I keep my pickles in the fridge, they for sure last me from year to next year. They are not air tight as use used jars from store bought pickles. I do not use vinegar, big no-no in my book of pickles, nor do I use any kind of pickling solution, unless the liquid in the jar considered the pickling solution.


----------



## MrsLMB (Mar 6, 2013)

Charlie can you tell me what the advantage is to passing on the vinegar?  Do you get a better pickle taste or ?


----------



## CharlieD (Mar 6, 2013)

AS far as pickles goes there two schools of pickling. Garlic dill pickles, where pickling is basically done by using salt. The second one is vinegar pickling.

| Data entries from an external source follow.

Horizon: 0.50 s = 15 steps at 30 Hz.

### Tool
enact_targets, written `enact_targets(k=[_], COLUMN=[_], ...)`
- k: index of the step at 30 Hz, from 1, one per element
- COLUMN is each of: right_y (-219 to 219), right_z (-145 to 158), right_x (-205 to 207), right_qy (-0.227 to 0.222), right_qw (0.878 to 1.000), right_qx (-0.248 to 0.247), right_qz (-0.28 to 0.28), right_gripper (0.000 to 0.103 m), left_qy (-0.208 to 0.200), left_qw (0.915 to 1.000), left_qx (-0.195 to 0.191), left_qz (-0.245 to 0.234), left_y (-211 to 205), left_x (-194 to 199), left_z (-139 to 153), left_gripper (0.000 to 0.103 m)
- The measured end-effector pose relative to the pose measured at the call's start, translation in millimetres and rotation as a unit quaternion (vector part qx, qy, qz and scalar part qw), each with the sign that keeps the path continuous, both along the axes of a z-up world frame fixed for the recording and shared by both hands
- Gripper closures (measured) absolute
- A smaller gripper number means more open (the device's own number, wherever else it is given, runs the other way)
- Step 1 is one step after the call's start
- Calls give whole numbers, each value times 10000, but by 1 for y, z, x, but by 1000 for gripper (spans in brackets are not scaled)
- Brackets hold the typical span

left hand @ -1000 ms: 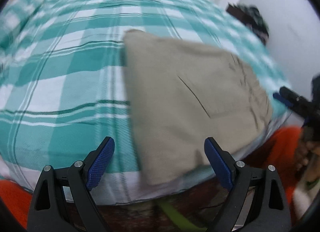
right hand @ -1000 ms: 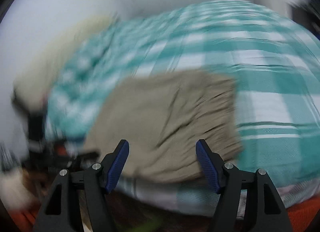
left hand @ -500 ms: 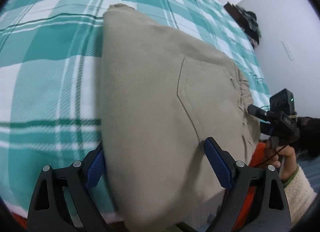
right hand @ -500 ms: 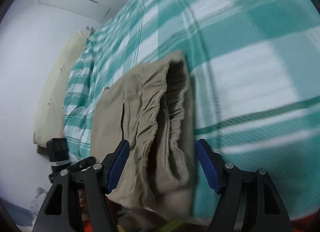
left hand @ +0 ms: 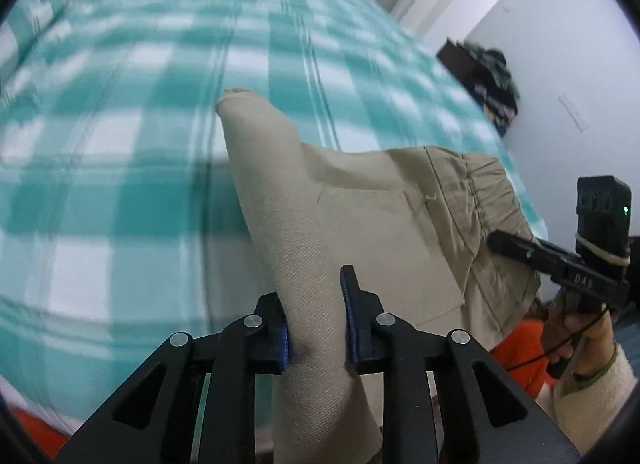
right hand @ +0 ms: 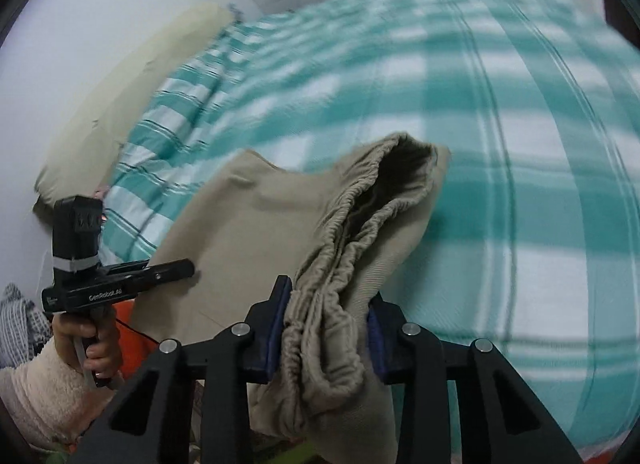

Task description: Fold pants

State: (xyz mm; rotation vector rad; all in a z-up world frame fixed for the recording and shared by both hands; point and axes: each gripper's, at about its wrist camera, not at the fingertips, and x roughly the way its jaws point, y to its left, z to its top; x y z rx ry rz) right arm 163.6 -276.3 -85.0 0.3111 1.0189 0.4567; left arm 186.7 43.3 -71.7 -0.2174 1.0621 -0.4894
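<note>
The folded beige pants (left hand: 372,224) hang between both grippers, lifted off the teal checked bed (left hand: 120,124). My left gripper (left hand: 315,328) is shut on the folded leg edge near the front. My right gripper (right hand: 326,330) is shut on the bunched elastic waistband (right hand: 360,224). The right gripper also shows in the left wrist view (left hand: 520,248) at the waistband side, and the left gripper shows in the right wrist view (right hand: 172,268) against the pants (right hand: 248,224). The far corner of the pants still points toward the bed.
The bed (right hand: 520,144) fills most of both views. A cream pillow (right hand: 132,92) lies at its head against the white wall. Dark clothes on a stand (left hand: 488,76) sit by the right wall. Orange fabric (left hand: 520,348) shows below the bed edge.
Both grippers have closed on the near edge of the pants and raised it off the bed. Before, both were open around the flat pants.
</note>
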Motion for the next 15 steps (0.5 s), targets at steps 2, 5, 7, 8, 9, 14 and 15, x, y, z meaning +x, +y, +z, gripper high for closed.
enact_targets(k=[2, 5, 7, 8, 9, 14, 15], right_y=[12, 16, 17, 15, 14, 1, 1], right_z=[22, 54, 63, 65, 65, 75, 75], right_x=[14, 61, 97, 114, 123, 115, 108], right_qy=[-258, -685, -717, -661, -589, -766, -828], right_qw=[9996, 9976, 9970, 9973, 9975, 9908, 9893], right_qx=[-57, 89, 247, 193, 104, -603, -728], right_qz=[50, -30, -171, -257, -364, -944, -955], right_gripper=[68, 68, 64, 61, 54, 13, 9], left_qy=[-355, -811, -1146, -1420, -1535, -1856, -1853], left_qw=[9993, 9945, 9830, 9702, 9639, 9385, 9329], left_qx=[74, 545, 1258, 1735, 1926, 2641, 2808], left_qz=[129, 366, 689, 923, 1010, 1223, 1284], left_y=[11, 18, 27, 32, 34, 37, 34], left_x=[28, 73, 93, 97, 95, 57, 45], left_z=[26, 51, 59, 62, 62, 45, 37], left_gripper=[82, 70, 34, 17, 12, 3, 3])
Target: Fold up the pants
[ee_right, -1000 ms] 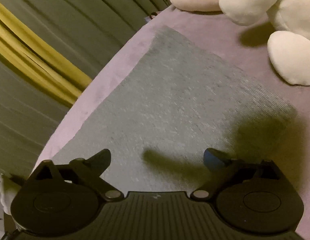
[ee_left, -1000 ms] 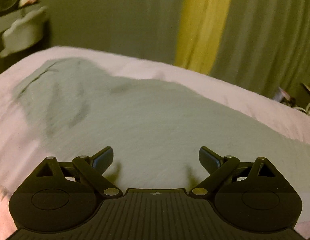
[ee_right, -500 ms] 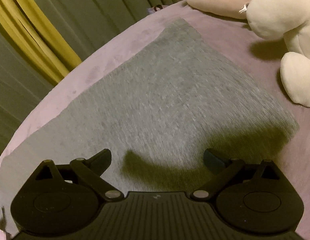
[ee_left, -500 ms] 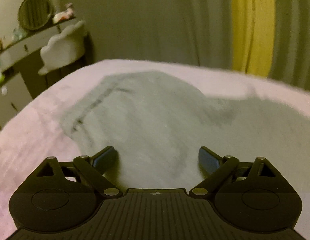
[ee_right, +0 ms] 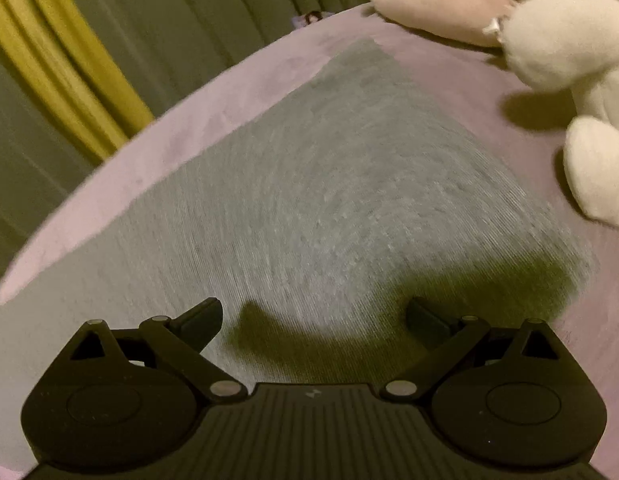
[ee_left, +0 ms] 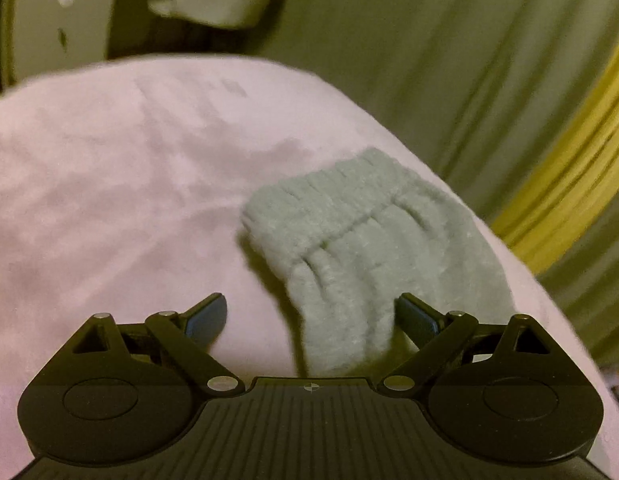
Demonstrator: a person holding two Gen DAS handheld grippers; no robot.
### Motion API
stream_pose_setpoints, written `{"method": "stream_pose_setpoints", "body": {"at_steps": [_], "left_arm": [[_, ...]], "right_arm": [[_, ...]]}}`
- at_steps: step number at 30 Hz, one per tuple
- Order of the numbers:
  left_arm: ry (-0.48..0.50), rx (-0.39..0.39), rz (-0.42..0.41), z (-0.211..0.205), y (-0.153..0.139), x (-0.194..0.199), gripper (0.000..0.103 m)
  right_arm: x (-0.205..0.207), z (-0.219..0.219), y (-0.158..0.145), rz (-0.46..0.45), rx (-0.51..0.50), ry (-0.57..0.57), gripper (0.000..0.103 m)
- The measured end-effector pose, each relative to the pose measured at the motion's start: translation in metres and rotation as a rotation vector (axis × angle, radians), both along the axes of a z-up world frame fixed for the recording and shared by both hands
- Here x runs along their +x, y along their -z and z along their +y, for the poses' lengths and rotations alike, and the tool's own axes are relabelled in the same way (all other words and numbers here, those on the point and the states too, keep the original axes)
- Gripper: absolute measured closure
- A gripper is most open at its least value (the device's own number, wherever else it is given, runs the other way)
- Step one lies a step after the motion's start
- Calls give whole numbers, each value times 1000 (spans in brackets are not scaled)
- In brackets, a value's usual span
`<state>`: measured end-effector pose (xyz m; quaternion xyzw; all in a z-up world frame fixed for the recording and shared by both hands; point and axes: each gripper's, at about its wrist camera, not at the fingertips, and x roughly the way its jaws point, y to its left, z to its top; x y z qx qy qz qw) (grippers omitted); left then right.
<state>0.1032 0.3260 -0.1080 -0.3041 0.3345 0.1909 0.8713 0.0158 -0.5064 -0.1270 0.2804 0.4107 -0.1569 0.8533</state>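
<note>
Grey ribbed pants lie flat on a pink bed cover. In the left wrist view their gathered waistband end (ee_left: 361, 236) lies ahead and to the right. My left gripper (ee_left: 311, 318) is open and empty, low over the near waistband corner, which lies between the fingers. In the right wrist view the pant-leg fabric (ee_right: 329, 200) spreads ahead to its far hem. My right gripper (ee_right: 313, 320) is open and empty just above the cloth, casting a shadow on it.
The pink bed cover (ee_left: 109, 180) curves down to its edge by green and yellow curtains (ee_left: 469, 60). A white cabinet (ee_left: 61, 28) stands beyond the bed. Cream and pink plush toys (ee_right: 569, 60) lie on the bed right of the pant leg.
My left gripper has swung left along the pants to the waistband end, which now lies between its open fingers. My right gripper has shifted slightly over the leg. Both stayed open.
</note>
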Motion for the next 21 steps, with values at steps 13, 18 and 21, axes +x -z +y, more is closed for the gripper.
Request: {"method": "stream_pose_setpoints", "body": {"at_steps": [13,18,21], "left_arm": [[-22,-205,-43,23,18,39,52],[50,103,-117,-9,-17,15,65],[-10,247,21,-23,-15,25,35]], "right_arm": [[-21,-17,5,-124,143,98,4],[-6,-2,2,-36,35,37,4],[2,5,1,8,-17,7,4]]}}
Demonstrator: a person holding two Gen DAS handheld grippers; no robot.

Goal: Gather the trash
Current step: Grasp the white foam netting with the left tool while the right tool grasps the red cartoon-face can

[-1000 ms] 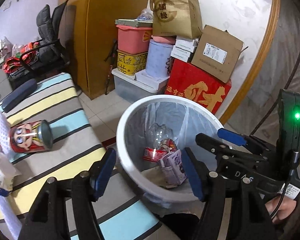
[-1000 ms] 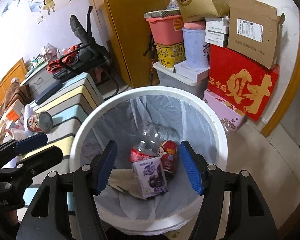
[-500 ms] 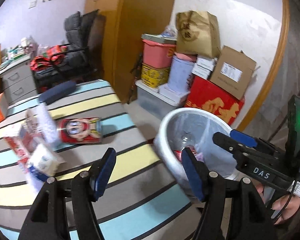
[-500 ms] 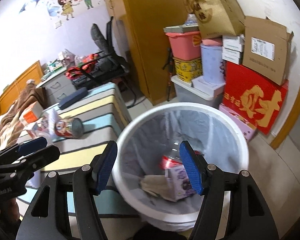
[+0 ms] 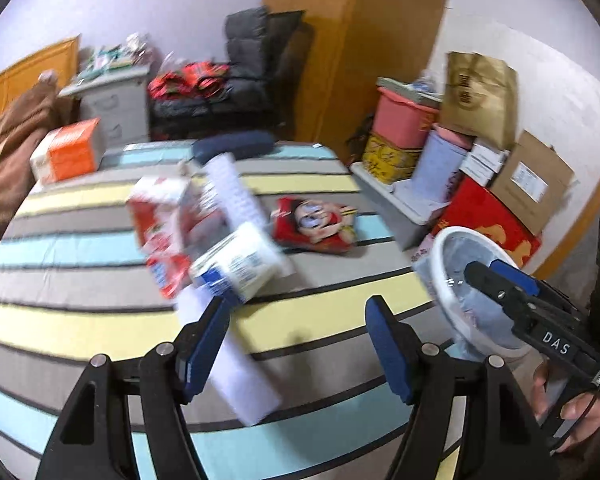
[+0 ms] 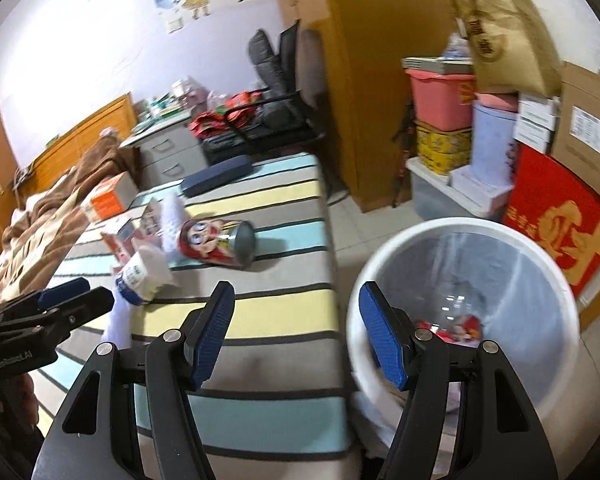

I do not know about English but in Russian the first ones called pickled cucumbers and the second ones called marinaded cucumbers.
Advantage? I do not know if there is advantage, both are completely different product in my book and the only difference is taste. And taste as we know is a completely personal thing.


----------



## Snip 13 (Mar 7, 2013)

Chief Longwind Of The North said:


> Your pickles won't last forever, as they aren't canned for storage. But in the fridge, they'll last a good, long time, so long as there is sufficient vinegar in the pickling solution.
> 
> Seeeeeeya; Chief Longwind of the North


 
+1
As long as you keep them in the fridge the vinegar will keep them from spoiling.
I make all my pickles and chilli relishes in old jam and honey jars so they aren't airtight. They still last a few months. We eat a lot of pickles so I've never kept them longer than that.


----------



## Siegal (Mar 7, 2013)

Thanks everyone


----------



## frenchguycooking (Apr 9, 2013)

Air tight is better is you want to keep them for a long time. And I think that the jars must be sterilized even if they are airtight.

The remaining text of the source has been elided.